C’è però una nota quasi paradossale. Una scheda tecnica modesta, in questo caso, protegge il dispositivo. L’exploit infatti non funziona su macchine con meno di 16 GB di RAM. Insomma, chi ha un computer un po’ datato dorme sonni più tranquilli, almeno su questo fronte.
Quali versioni sono a rischio e perché aggiornare subito
Il problema riguarda praticamente tutte le versioni di 7-Zip precedenti alla 26.01, quella pubblicata a fine aprile. E stiamo parlando di uno degli strumenti di compressione più diffusi al mondo, presente sia come applicazione classica con interfaccia sia come utility da riga di comando integrata in script, server e automazioni varie. Per questo l’invito è chiaro: aggiornare immediatamente, soprattutto prima di aprire un archivio di cui non si conosce con certezza la provenienza.
Il guaio non si ferma qui. Tutti quei software di terze parti che integrano le librerie di 7-Zip rischiano grosso: antivirus, strumenti di backup, piattaforme di analisi malware, file manager, sistemi di automazione. In molti casi è sufficiente che il software analizzi in autonomia l’archivio per attivare il codice dannoso, senza alcuna azione da parte di chi usa il computer.
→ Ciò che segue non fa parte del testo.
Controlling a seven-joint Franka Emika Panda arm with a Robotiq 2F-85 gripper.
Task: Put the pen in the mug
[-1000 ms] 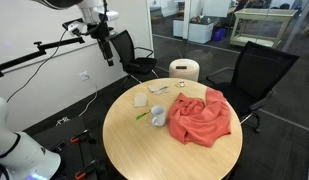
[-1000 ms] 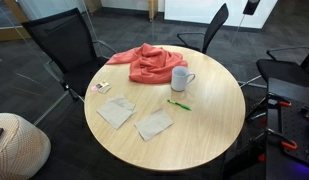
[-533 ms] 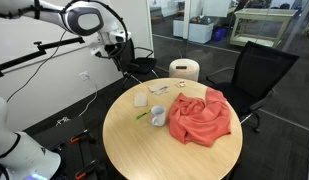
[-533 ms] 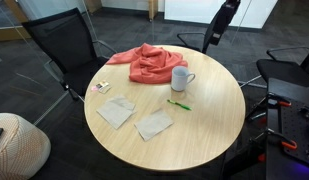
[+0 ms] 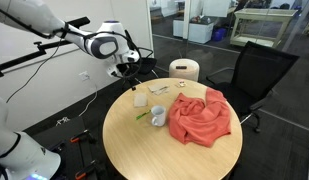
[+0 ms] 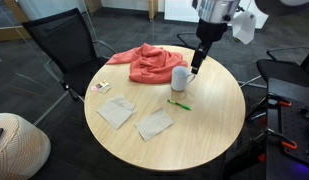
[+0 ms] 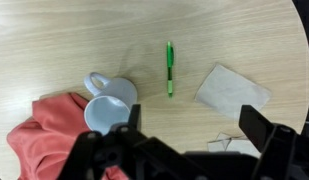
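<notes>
Table [image 7: 54, 35]: round, wooden.
Pen [image 7: 170, 68]: lying flat on bare wood in the wrist view, at 2 o'clock from the mug [image 7: 109, 100] and apart from it.
Mug: upright, red cloth [image 7: 44, 135] against it at 8 o'clock.
Gripper [image 7: 194, 128]: above the table, fingers spread wide, holding nothing.

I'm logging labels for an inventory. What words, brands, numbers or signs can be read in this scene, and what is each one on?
No text here can be read.
pen: no lettering can be made out on it.
mug: plain white, no print in view.
small card: dark marks, too small and blurred to read.
paper piece: looks blank.
</notes>
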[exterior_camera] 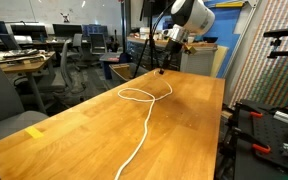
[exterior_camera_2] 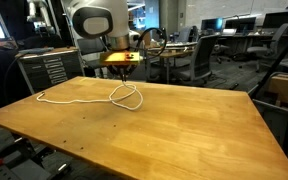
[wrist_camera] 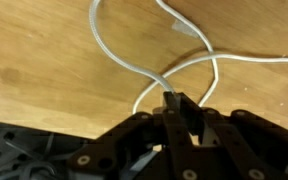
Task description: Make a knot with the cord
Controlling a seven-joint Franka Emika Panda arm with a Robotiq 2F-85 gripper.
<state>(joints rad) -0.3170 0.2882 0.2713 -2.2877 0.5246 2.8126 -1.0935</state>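
Observation:
The white cord [exterior_camera: 144,125] lies on the wooden table [exterior_camera: 194,130]. It forms a loose loop near the far end and trails in a long line towards the near edge. In both exterior views my gripper [exterior_camera: 162,68] hangs just above the table at the loop's far side. It also shows over the loop in an exterior view [exterior_camera_2: 124,75], where the cord [exterior_camera_2: 74,100] runs off to the left. In the wrist view the cord [wrist_camera: 124,64] crosses itself on the wood and one strand runs between the closed fingertips [wrist_camera: 176,103]. The cord's dark tip is not visible.
Office chairs and desks stand beyond the table [exterior_camera_2: 184,120]. A metal drawer cabinet [exterior_camera_2: 49,70] stands behind it. A patterned panel [exterior_camera: 274,60] and tripod legs are beside one table edge. The table edge shows at the bottom left of the wrist view.

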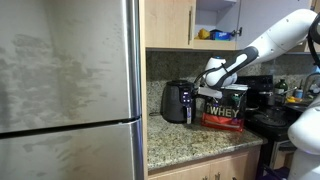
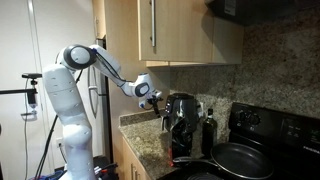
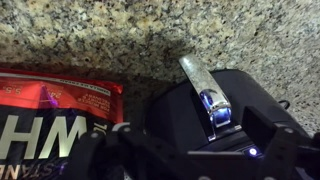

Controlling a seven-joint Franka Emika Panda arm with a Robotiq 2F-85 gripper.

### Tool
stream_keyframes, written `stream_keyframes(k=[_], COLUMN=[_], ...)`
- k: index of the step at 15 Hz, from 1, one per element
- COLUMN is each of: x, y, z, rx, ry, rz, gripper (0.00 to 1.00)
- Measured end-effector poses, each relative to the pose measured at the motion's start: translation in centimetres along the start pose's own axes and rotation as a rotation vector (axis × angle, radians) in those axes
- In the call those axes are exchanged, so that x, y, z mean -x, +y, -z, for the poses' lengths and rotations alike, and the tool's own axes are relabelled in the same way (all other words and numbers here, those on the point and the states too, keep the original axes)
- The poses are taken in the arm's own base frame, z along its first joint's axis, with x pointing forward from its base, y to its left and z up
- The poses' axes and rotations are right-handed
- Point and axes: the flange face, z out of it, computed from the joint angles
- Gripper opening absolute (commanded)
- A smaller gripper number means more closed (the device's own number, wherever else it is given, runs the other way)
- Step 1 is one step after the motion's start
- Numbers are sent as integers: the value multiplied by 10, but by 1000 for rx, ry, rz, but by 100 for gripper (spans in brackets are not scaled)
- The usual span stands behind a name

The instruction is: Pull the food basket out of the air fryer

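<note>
Since the tool [image 3: 190, 158] looks spread open and empty, hovering over the air fryer [image 1: 178, 102] parked on the granite surface [image 3: 120, 35] beside the WHEY tub [image 1: 225, 108], the silver handle [image 3: 203, 88] of the food basket [image 1: 182, 113] should be straddled squarely, clamped, then pulled straight out.

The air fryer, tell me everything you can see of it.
The air fryer is small, black and egg-shaped with a glossy rounded top. It stands upright on the speckled granite counter, close beside the WHEY tub. In the wrist view a silvery strip runs along its handle. The food basket looks fully pushed in. The gripper hovers above, open, not visibly touching it.
</note>
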Motion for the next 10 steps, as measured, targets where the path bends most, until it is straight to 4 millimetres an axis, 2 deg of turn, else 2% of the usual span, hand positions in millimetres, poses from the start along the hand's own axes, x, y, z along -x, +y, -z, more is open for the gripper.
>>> stream_keyframes(k=[3, 7, 10], x=[-19, -18, -32], y=[-4, -2, 8], z=[12, 11, 12], rx=[-19, -18, -35], ry=[18, 16, 24], rz=[-26, -36, -104], gripper=[100, 100, 100])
Anche il mondo Linux è coinvolto, in particolare le distribuzioni che si portano dietro versioni ormai vecchie del pacchetto p7zip. Tra i sistemi citati compaiono Ubuntu 24, Ubuntu 26 e RHEL (Red Hat Enterprise) 8. E poi ci sono i container Docker e gli ambienti CI/CD, dove l’eseguibile 7zip gira spesso in automatico, magari senza che nessuno ci faccia caso.
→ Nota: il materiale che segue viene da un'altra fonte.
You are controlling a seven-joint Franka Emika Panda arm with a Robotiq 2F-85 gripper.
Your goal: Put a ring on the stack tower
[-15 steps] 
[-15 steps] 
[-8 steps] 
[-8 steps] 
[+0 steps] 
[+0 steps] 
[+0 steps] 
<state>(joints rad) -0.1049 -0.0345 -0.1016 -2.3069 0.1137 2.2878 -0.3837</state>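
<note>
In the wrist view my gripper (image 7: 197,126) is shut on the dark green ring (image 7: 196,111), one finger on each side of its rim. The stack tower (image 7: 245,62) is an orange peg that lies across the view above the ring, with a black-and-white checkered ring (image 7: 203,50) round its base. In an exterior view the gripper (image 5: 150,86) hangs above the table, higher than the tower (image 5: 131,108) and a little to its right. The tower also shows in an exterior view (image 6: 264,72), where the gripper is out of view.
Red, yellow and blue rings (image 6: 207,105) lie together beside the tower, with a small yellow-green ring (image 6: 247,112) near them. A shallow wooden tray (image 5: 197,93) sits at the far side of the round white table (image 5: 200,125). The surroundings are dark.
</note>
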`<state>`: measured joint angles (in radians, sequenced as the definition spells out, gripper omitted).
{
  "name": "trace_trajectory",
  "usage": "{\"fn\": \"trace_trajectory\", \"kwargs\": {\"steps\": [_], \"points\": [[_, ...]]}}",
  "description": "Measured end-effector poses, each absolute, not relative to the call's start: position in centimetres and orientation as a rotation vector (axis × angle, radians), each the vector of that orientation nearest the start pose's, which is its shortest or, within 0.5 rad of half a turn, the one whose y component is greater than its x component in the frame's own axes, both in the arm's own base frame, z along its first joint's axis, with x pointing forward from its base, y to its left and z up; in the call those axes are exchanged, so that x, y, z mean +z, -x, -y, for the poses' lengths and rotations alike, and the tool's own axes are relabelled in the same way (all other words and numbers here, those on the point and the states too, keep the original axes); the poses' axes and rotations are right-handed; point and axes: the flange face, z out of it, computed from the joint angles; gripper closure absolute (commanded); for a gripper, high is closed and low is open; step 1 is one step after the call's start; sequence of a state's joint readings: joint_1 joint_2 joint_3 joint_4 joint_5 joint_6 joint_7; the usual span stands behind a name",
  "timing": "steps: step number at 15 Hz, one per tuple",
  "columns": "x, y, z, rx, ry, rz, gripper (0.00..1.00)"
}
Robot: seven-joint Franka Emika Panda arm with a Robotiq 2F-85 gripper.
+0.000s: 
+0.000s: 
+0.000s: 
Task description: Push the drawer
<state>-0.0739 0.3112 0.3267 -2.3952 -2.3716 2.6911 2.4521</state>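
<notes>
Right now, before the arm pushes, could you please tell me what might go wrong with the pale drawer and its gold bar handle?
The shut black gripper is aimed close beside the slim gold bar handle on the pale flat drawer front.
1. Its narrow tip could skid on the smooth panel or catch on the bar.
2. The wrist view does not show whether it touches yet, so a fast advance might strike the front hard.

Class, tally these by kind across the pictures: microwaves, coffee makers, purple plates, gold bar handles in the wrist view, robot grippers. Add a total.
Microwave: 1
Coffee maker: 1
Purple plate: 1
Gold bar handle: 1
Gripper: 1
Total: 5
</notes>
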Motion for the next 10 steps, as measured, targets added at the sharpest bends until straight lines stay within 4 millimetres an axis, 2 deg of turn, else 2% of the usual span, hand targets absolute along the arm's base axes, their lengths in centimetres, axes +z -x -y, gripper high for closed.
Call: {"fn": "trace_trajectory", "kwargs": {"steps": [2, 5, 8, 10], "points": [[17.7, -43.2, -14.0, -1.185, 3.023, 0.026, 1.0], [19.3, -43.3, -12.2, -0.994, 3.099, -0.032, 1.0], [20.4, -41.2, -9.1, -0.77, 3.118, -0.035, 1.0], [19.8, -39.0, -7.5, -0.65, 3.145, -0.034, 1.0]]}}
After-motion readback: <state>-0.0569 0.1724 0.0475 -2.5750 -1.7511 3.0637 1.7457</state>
Come funziona la falla e quali file sono pericolosi
Qui arriva la parte più subdola. Le prime analisi mostrano che il problema non tocca solo i classici file .7z, ma anche archivi .zip, .rar e altri formati capaci di contenere immagini NTFS opportunamente alterate. La falla critica sfrutta un bug nel modo in cui 7-Zip interpreta certe immagini disco NTFS e IMG. Un attaccante riesce a modificare specifici buffer di memoria e, così facendo, induce il software a eseguire codice arbitrario sul sistema preso di mira.
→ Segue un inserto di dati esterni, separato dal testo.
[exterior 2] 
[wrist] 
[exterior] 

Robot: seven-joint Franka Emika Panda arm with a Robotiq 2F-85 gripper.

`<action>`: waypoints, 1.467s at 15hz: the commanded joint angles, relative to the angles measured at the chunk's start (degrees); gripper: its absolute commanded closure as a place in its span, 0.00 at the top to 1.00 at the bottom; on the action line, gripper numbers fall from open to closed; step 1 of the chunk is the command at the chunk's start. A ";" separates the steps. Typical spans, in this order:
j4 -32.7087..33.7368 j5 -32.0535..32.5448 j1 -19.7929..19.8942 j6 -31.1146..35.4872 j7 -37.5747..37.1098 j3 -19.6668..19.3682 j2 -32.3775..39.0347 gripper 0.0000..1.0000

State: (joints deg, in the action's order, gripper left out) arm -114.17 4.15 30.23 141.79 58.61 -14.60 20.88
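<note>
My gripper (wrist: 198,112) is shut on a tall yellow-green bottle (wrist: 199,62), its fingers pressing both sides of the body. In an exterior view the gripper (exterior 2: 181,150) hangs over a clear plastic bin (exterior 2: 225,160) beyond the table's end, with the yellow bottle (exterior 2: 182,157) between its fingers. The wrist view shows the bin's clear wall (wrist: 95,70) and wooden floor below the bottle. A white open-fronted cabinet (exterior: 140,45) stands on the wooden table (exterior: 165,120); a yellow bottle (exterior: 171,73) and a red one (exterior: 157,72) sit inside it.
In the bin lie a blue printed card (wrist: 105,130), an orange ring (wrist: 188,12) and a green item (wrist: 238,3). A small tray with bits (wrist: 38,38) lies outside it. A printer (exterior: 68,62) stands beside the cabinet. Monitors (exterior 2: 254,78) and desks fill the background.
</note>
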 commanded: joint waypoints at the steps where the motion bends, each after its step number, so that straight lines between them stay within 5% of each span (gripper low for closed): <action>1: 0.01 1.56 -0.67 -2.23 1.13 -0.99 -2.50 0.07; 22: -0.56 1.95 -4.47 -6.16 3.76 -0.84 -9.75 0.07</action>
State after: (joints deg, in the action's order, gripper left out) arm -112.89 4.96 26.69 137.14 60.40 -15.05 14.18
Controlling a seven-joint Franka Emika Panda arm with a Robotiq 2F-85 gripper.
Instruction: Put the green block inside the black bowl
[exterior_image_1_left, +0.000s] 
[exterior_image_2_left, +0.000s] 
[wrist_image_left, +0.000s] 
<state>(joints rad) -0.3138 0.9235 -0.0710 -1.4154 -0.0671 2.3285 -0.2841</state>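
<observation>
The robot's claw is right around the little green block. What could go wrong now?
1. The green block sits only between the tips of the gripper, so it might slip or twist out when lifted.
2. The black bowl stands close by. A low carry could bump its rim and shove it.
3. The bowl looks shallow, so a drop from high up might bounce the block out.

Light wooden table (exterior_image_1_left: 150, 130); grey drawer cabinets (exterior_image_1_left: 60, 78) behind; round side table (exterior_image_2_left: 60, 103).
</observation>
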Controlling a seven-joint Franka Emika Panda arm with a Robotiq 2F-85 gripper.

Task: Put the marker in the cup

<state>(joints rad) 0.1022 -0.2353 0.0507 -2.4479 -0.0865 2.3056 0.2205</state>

Tecnicamente è una cosa piuttosto complessa, ma è proprio questo che la rende insidiosa. 7-Zip non si fida dell’estensione del file per capire di che formato si tratta: va a leggere direttamente i primi byte del contenuto. Tradotto, significa che un archivio dall’aria innocua può nascondere un’immagine NTFS costruita apposta per far scattare l’exploit. Nessun segnale evidente, nessun campanello d’allarme prima che sia troppo tardi.
Il messaggio resta lo stesso: chi usa 7-Zip, in qualsiasi forma, dovrebbe passare alla versione 26.01 senza perdere tempo, prima ancora di toccare il prossimo archivio dalla provenienza incerta.